In the normal heart, the impulse generated in the sinus node stops after sequential activation of atria and ventricles because it is surrounded by refractory tissue that it has just excited. A new impulse must arise in the sinus node before the chambers of the heart are subsequently activated, and there is a fairly long interval between the end of the refractory period after one activation and the beginning of the next one. When an impulse propagates through tissue in which differences in refractory periods exist, propagation may fail in regions with the longest refractory periods. These regions will be available for reexcitation, provided that the impulse propagating through areas where excitability has more fully recovered can return to the site of block. Because normally there is a long diastolic interval where excitability is normal, such a situation is most likely to occur during propagation of premature impulses, because refractory periods shorten at short cycle lengths, and therefore, the pathway over which the impulse must propagate to return to the site of unidirectional block is shortened as well. Briefly, reentry may occur when there is a region of unidirectional block, when refractory periods are short, and when conduction is slow. To prove that an arrhythmia is due to reentry, one must demonstrate the presence of a zone of unidirectional block, map the activation sequence during the arrhythmia so that one can follow this sequence along a circular pathway until the wave front reenters the site of origin, and terminate the arrhythmia by cutting through the reentrant circuit.

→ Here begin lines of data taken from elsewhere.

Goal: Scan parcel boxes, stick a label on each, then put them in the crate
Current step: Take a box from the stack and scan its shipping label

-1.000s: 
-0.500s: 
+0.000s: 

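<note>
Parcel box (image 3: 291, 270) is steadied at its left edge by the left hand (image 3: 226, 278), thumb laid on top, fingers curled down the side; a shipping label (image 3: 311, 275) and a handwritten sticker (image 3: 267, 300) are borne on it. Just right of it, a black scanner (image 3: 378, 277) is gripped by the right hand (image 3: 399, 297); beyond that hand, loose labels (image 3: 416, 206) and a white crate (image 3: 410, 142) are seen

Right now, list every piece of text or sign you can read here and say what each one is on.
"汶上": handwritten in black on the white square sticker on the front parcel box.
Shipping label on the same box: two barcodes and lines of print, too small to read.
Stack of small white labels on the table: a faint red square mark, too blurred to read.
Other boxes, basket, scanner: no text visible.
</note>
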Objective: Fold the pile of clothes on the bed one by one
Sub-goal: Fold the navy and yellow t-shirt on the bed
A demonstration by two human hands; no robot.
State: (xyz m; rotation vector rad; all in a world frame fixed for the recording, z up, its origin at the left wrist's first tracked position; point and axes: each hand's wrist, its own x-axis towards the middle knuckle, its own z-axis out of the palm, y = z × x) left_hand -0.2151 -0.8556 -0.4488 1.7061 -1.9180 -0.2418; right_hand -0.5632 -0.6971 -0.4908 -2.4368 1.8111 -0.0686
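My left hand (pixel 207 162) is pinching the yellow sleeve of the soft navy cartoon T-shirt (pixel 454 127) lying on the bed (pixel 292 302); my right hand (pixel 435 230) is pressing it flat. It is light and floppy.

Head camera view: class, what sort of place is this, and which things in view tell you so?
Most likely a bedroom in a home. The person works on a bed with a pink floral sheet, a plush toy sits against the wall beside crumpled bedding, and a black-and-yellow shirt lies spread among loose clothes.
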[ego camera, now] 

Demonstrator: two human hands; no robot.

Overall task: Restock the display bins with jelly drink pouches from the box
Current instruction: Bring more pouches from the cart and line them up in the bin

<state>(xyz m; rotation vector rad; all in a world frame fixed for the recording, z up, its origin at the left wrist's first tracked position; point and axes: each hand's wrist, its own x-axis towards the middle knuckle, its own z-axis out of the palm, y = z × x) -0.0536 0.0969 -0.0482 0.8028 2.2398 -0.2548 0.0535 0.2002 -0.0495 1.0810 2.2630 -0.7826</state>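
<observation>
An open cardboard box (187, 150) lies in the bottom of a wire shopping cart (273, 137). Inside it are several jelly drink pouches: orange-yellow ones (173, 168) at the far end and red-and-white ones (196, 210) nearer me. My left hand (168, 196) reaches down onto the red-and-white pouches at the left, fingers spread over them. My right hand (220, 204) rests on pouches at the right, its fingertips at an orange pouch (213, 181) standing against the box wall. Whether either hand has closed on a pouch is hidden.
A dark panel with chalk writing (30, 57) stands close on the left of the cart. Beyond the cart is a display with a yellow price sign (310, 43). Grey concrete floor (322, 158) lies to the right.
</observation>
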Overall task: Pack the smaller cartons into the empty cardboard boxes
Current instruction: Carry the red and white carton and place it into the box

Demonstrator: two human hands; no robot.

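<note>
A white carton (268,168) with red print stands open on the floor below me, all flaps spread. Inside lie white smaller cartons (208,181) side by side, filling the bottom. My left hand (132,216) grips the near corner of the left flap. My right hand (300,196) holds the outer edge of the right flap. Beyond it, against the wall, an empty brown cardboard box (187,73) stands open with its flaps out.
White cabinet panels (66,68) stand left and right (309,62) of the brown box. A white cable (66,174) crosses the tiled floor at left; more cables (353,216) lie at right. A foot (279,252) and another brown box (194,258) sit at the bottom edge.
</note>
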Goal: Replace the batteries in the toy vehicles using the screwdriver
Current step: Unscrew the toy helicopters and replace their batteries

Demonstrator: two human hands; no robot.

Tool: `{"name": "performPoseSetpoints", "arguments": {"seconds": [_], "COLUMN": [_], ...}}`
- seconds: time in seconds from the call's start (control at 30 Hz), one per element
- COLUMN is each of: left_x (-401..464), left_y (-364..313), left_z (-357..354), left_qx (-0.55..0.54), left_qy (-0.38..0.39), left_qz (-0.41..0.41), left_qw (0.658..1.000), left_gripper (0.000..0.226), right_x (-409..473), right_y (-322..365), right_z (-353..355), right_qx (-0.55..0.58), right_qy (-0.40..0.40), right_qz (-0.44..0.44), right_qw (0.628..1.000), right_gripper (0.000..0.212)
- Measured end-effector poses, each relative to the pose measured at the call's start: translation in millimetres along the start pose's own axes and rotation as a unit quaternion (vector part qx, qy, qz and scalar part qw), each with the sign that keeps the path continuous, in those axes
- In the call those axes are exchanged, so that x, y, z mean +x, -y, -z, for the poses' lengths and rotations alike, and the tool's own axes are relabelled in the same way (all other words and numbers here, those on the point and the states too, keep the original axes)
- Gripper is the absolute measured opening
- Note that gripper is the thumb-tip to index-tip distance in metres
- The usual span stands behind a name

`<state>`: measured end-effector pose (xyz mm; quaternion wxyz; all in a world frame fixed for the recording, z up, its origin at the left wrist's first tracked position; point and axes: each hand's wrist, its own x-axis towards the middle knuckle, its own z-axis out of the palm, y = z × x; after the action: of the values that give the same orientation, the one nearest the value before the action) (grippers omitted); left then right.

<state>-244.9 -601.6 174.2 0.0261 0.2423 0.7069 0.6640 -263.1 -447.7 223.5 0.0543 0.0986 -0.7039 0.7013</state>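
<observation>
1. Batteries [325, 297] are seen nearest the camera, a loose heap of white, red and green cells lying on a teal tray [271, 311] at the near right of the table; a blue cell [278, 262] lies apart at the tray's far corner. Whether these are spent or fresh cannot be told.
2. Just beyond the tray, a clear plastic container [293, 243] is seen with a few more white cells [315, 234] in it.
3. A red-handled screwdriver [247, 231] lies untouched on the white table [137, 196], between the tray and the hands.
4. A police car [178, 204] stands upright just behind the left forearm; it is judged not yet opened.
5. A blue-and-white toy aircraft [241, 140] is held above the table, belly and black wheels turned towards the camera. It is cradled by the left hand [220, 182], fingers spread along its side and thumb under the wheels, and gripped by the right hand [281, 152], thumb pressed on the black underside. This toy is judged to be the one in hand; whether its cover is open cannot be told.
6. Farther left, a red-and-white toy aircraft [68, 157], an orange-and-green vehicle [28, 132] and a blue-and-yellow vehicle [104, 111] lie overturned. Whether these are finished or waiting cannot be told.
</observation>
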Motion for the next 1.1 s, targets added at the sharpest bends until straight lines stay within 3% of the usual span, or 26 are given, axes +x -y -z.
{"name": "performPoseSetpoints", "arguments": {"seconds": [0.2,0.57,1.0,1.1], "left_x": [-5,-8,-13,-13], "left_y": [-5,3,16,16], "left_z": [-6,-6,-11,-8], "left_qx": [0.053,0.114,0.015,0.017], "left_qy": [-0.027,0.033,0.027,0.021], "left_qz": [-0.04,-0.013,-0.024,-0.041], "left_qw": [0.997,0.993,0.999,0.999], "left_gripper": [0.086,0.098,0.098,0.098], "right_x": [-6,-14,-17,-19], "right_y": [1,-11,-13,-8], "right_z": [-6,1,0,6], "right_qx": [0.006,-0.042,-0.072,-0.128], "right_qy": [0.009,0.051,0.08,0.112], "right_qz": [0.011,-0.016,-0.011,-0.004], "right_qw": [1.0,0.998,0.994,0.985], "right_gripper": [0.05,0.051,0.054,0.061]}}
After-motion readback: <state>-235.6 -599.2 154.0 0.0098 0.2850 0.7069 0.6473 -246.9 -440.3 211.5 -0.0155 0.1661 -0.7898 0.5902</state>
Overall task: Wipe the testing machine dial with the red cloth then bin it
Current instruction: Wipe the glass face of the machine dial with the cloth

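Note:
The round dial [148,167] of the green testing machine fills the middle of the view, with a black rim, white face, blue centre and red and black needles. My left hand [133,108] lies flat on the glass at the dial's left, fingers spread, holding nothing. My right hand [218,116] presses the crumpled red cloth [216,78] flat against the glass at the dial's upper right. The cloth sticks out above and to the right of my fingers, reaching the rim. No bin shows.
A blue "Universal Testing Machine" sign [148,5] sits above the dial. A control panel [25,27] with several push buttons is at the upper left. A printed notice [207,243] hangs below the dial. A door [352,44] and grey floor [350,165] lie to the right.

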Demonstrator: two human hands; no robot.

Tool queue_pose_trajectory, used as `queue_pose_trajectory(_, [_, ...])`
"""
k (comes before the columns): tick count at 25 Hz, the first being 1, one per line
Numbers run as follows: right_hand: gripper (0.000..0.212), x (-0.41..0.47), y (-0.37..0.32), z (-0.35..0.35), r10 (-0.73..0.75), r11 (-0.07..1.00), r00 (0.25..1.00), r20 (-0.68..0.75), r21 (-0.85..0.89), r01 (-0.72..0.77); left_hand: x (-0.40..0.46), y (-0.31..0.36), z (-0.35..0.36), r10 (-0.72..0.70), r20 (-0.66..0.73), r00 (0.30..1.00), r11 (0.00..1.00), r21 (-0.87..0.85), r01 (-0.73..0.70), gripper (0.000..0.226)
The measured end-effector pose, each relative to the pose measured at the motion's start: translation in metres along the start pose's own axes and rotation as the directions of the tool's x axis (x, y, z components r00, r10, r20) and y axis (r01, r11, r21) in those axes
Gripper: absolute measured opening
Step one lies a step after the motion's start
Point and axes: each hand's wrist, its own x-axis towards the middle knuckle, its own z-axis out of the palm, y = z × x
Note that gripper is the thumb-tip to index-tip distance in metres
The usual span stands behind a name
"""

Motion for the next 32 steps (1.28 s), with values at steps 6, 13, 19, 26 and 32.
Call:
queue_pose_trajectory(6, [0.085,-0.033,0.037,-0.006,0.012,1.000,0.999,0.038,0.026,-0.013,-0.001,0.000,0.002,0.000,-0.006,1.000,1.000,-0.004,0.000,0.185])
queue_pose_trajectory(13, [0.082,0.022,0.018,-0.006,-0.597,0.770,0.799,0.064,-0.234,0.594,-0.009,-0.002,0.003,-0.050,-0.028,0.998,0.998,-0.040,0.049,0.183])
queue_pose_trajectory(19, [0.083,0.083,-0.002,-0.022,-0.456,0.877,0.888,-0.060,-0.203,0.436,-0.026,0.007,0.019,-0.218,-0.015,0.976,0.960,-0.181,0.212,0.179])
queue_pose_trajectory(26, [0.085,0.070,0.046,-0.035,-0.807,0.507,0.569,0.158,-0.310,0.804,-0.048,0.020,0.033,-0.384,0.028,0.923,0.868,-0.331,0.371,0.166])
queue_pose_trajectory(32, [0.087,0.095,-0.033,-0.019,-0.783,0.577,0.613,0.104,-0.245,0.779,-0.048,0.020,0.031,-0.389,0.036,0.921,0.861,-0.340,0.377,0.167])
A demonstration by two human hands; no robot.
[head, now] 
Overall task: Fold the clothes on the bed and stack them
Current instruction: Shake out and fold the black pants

In 1887 McWilliam suggested for the first time that disturbances in conduction could be a mechanism for tachyarrhythmias. In 1913 and 1914 Mines and Garrey conducted experiments that firmly established reentrant excitation as an arrhythmogenic mechanism, which was confirmed by Lewis in 1920. It was not until the 1960’s, when extensive mapping could be performed both in patients and during animal experiments, that reentry was widely demonstrated in a variety of arrhythmias.


Anatomical and functional reentry

In anatomical reentry, well defined anatomical structures are part of the reentrant circuit. Examples are the accessory atrioventricular connection in the Wolff-Parkinson-White syndrome, left and right bundle branches in bundle branch reentry, and surviving bundles of myocardium embedded in the scar of a healed myocardial infarction.

In functional reentry, the reentrant impulse propagates around an area with a functional (i.e. unassociated with an anatomical barrier) conduction block. In the leading circle concept, during wave rotation, the wavefront impinges on its refractory tail. The leading circle is the smallest possible pathway in which the impulse can continue to circulate, and in which the stimulating efficacy of the wavefront is just enough to excite the tissue ahead which is still in its relative refractory phase. Centripetal wavelets from the leading circle keep the core permanently refractory. Because the wavefront propagates through partially refractory tissue, the conduction velocity is reduced. Whereas in the leading circle model of functional reentry excitability is the crucial factor that determines the reentrant circuit, where the core is kept permanently refractory by centripetal wavelets, it has become apparent that the curvature of the circulating wavefront is another important factor in maintaining functional reentry. A curving wavefront may cease to propagate altogether when a critical curvature is reached, despite the presence of excitable tissue. The difference between such spiral waves, or rotors, and leading circle reentry is that in the latter the core is permanently refractory, whereas in the former the core is excitable but not excited. Examples of functional reentry are atrial and ventricular fibrillation and atrioventricular nodal reentry.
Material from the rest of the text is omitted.